> PROBLEM: Take the whole listing and reproduce it exactly, pictures excepted.

-- Opening Marker --

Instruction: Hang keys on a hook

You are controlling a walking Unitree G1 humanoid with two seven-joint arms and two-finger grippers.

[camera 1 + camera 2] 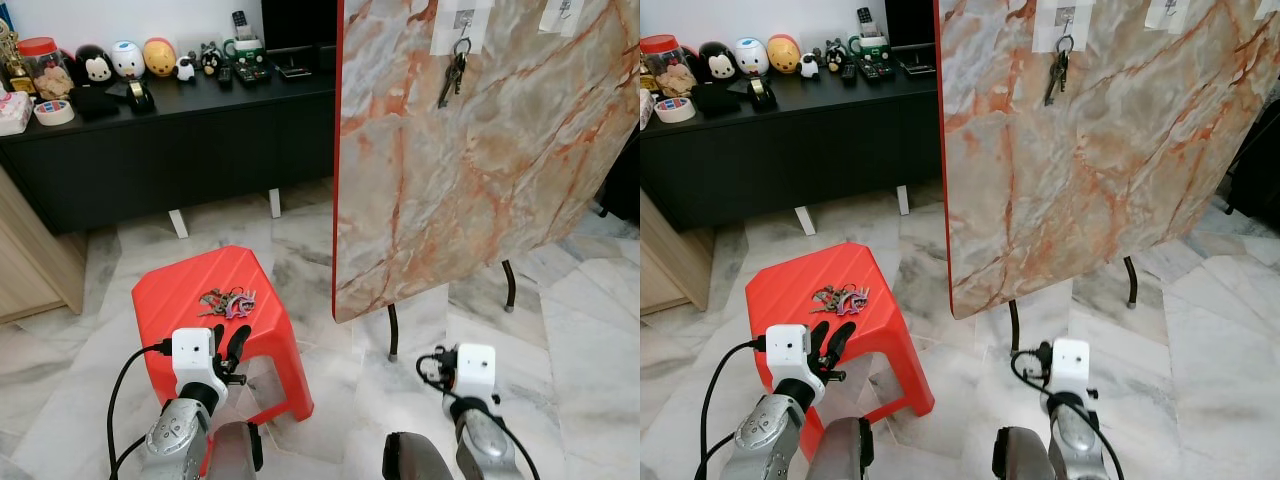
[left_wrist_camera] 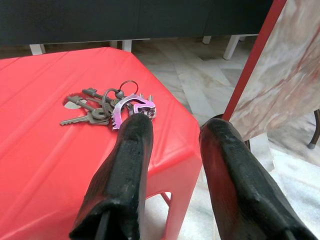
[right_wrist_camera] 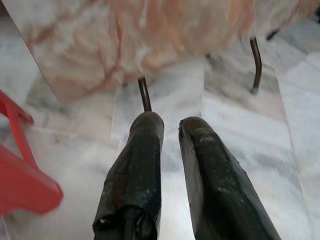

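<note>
Keys: bunch of metal keys with a purple carabiner (image 1: 228, 301) lying on the red plastic stool (image 1: 180, 290), toward its 1 o'clock corner.
Left gripper (image 2: 172, 130): fingers spread, empty, just short of the bunch.
Right gripper (image 3: 170, 125): fingers slightly parted (empty), low over the marble floor (image 1: 580, 330).
Board: marble-patterned panel (image 1: 480, 170), another key set (image 1: 452, 78) hanging from a hook at 12 o'clock.
</note>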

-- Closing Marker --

> REPLY:
Instruction: Hang keys on a hook

You are controlling a walking Unitree G1 humanoid with two seven-joint arms and two-finger grippers.

[camera 1 + camera 2] 
[left_wrist_camera] 
[right_wrist_camera] 

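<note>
Keys: bunch of metal keys with a purple carabiner (image 1: 228, 301) lying on the red plastic stool (image 1: 180, 290), toward its 1 o'clock corner.
Left gripper (image 2: 172, 130): fingers spread, empty, just short of the bunch.
Right gripper (image 3: 170, 125): fingers slightly parted (empty), low over the marble floor (image 1: 580, 330).
Board: marble-patterned panel (image 1: 480, 170), another key set (image 1: 452, 78) hanging from a hook at 12 o'clock.
</note>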

The response to the exercise is complete.